There're populists and then there are populists

Torsten Bell tells us that populists are bad, M’Kay?

Silvio Berlusconi may be dead, but Giorgia Meloni is running the show in Italy. Donald Trump wants back into the White House (it’s cosier than jail), and are we really confident that arch-centrist Emmanuel Macron in France won’t be followed by Marine Le Pen? Even the pope is worried about a libertarian former sex-coach taking power in Argentina.

I raise this because it should encourage anti-populists to focus on addressing the bad economic outcomes that help drive populism. If you need further encouragement, it should come from recognising the scale of bad economic outcomes that follow populists actually coming to power.
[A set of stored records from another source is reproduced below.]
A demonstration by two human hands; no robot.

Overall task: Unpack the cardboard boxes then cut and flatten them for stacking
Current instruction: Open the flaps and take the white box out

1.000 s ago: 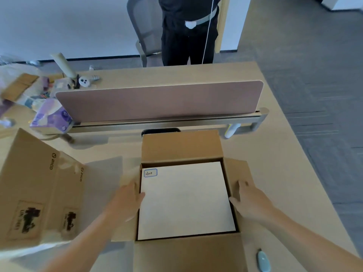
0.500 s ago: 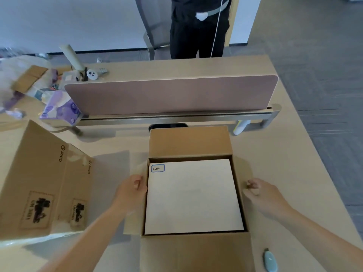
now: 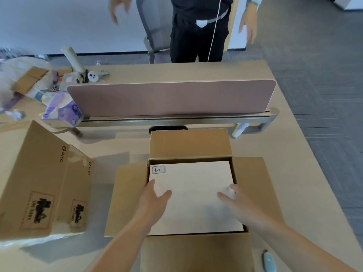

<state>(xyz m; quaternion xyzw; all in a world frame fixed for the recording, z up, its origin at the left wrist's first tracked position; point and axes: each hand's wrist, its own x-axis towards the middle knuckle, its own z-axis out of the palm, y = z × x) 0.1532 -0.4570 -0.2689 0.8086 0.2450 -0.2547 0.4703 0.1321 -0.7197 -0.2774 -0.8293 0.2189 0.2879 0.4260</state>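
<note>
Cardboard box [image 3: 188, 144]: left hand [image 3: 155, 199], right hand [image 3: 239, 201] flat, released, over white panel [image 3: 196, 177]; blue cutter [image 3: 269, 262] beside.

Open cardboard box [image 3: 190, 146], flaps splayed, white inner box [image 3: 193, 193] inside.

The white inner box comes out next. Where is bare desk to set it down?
Widest: the desk right of the open box's right flap, out to the desk edge, beyond the blue cutter. A narrower strip runs between left flap and PICO box. Far left is crowded with packets.
</note>
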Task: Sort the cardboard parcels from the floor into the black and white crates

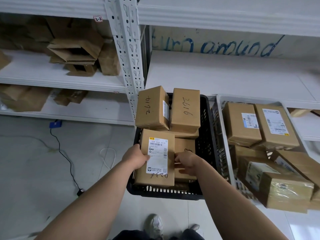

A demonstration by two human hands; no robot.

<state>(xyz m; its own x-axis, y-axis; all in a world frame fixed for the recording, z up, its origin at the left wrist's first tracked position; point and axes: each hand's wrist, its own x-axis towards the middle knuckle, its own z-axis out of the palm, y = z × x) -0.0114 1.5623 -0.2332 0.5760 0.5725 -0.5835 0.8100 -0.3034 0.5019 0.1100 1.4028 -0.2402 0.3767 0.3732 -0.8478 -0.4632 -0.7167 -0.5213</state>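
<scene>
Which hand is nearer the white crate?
Right. The right hand pinches the labelled parcel's right edge, on the white crate's side; the left hand grips its left edge, farther off.

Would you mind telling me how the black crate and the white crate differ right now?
The black crate is dark; the white crate, to its right, is pale. The black crate's far parcels show handwritten numbers, whereas the white crate's mostly show printed labels. The left hand and right hand grip a labelled parcel at the black crate; neither touches the white crate. Both are slotted and hold cardboard parcels.
</scene>
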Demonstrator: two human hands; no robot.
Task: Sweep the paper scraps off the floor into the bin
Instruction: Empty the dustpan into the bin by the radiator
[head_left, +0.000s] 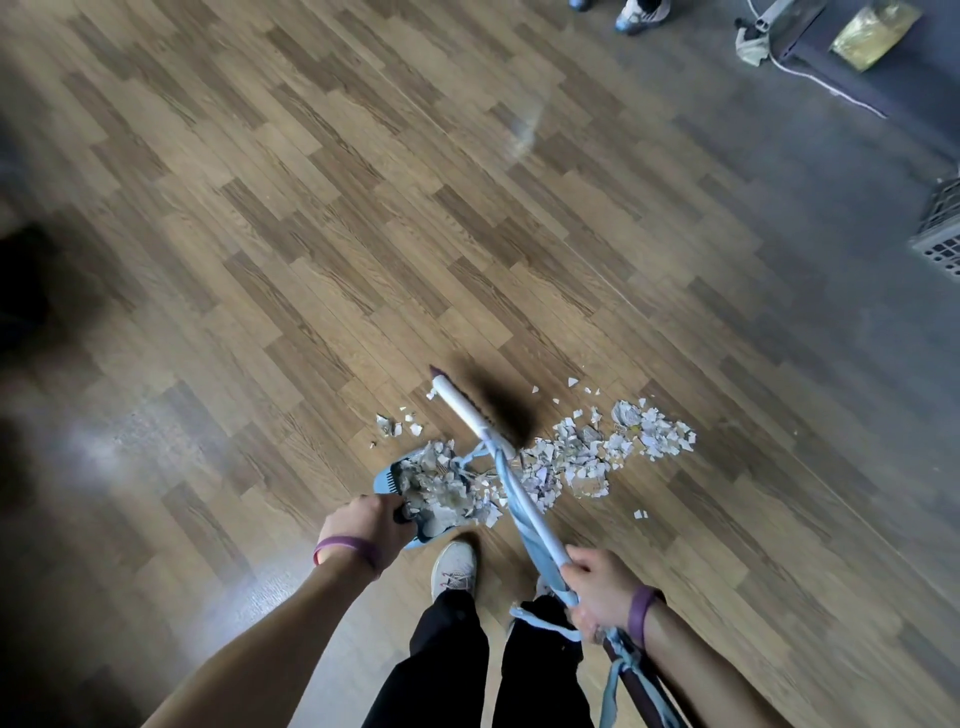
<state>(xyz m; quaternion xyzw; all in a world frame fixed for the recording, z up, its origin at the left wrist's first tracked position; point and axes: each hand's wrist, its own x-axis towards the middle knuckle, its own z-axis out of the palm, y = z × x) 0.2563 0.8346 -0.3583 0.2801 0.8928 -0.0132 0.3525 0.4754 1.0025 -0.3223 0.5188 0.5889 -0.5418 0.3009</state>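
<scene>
Right hand (602, 592) grips broom handle (525, 503); left hand (363, 525) holds dustpan (385, 479).

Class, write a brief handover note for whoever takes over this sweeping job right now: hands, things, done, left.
Left hand grips the blue dustpan, held low at the floor. Right hand grips the broom by its handle.
Done: some paper scraps are in the pan.
Left: the main pile lies on the floor right of the broom head, with strays around it. Sweep them in, then empty into the bin, which is not clearly in view.

No readable text, labels or numbers visible.
</scene>
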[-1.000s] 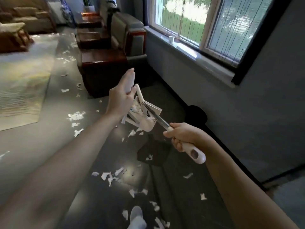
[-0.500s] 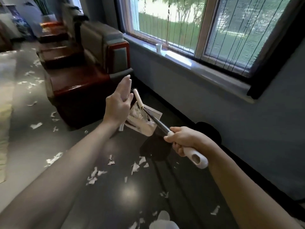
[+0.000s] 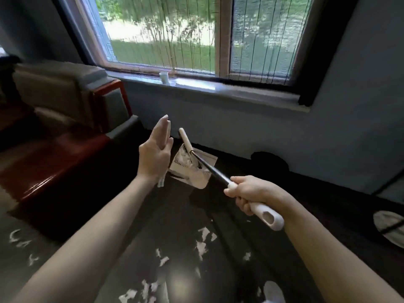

Those are all rightish, or at least arguably conservative, type populists. And while it’s easy enough to disagree with some or all of the things they do/would like to do we’re not sure that economic disaster can quite be pinned on any of them. So we thought we’d have a look at the source here. Which is this paper:

A widespread academic view is that populist leaders are bad for the economy and “self-destruct” quickly. Influential work by Sachs (1989) and Dornbusch and Edwards (1991) on Latin American populism in the 1960s, 1970s, and 1980s identified a “populist cycle.” Populist leaders generate a short-lived boom using expansionary fiscal policy that ultimately ends in an economic and political crisis.

Rudi Dornbusch writing a paper on right wing populists sounds a bit odd to us so we looked at that paper too. To find that his two named examples were Garcia in Peru and Allende in Chile. So not really noting right wing, or conservative, at all.

The middle paper, Bell’s reference, actually talks of economic populism as being the thing that goes wrong. Also known as spending all the money in one fell swoop because it’s gonna be great, this new society with its new economics. So, Chavez/Maduro, Mugabe, and so on.

Or, if we were to survey recent British politics, Jeremy Corbyn and his Magic Money Tree (courtesy Richard J Murphy). That’s the sort of populism that ordains economic disaster.

The researchers find that having a populist leader hits a country’s GDP per capita and living standards by about 10% over 15 years as the economy turns inward, institutions are undermined and risks are taken with macroeconomic policy.

Well, yes, it’s a good warning. But possibly a good idea to be a little more specific over what is being warned about? It’s not actually populism at all, it’s fiscal incontinence.